Exercise
An exact copy of the data is needed, one that excludes all pictures.

[[ Data provided open ]]

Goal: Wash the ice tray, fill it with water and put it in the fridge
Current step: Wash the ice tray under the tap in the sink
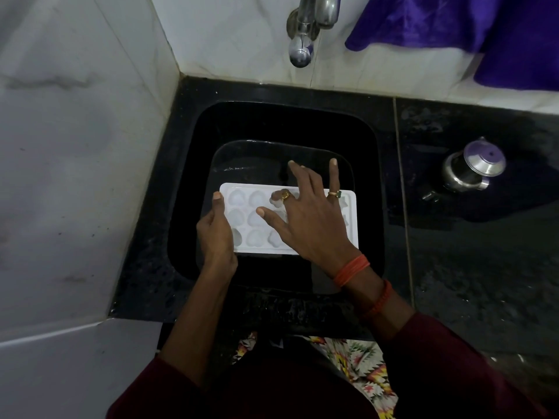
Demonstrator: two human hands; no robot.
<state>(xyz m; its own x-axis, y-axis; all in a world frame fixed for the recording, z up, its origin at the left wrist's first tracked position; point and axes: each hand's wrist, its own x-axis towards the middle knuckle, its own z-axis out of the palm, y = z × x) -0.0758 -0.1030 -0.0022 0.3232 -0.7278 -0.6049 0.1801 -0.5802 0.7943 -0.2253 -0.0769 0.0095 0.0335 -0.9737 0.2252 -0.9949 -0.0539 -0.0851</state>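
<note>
While the ice tray (pixel 257 219) is held low over the black sink (pixel 193 152), I read this as the wash step, i.e. rubbing out the cavities, w/ fill and fridge not yet begun. The left hand (pixel 216 234) grips the tray's left short edge: thumb on top of the rim, the rest hidden underneath, so I can't tell how far they curl. The right hand (pixel 311 225) is flat and wide open, holding nothing. Its fingers (pixel 333 173) are splayed across the tray's right half, thumb pad down on a middle-row cavity, two fingertips reaching past the far rim. Tray looks approx level, cavities up, heart shapes showing on the left. The tap (pixel 311 22) is above and behind the tray, not over it; can't tell if water's running. Next, imo: shift the tray back toward the wall, under the spout, rinse, then keep it level to fill w/o spilling.
</note>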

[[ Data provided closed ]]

Task solution
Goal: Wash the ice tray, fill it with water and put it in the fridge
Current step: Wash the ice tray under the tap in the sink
Demonstrator: two human hands; no robot.
<state>(xyz m; its own x-axis, y-axis; all in a world frame fixed for the recording, z up, its origin at the left wrist's first tracked position; point and axes: each hand's wrist, its own x-axis towards the middle knuckle, its own z-axis out of the palm, y = z × x) -0.0758 -0.1030 -0.0022 0.3232 -0.7278 -0.6049 0.1801 -0.5802 0.7943 -0.2253 -0.0769 0.0095 0.0335 -0.9737 0.2252 -0.9949 -0.0539 -0.0851</state>
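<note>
While the ice tray (pixel 257 219) is held low over the black sink (pixel 193 152), I read this as the wash step, i.e. rubbing out the cavities, w/ fill and fridge not yet begun. The left hand (pixel 216 234) grips the tray's left short edge: thumb on top of the rim, the rest hidden underneath, so I can't tell how far they curl. The right hand (pixel 311 225) is flat and wide open, holding nothing. Its fingers (pixel 333 173) are splayed across the tray's right half, thumb pad down on a middle-row cavity, two fingertips reaching past the far rim. Tray looks approx level, cavities up, heart shapes showing on the left. The tap (pixel 311 22) is above and behind the tray, not over it; can't tell if water's running. Next, imo: shift the tray back toward the wall, under the spout, rinse, then keep it level to fill w/o spilling.
</note>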

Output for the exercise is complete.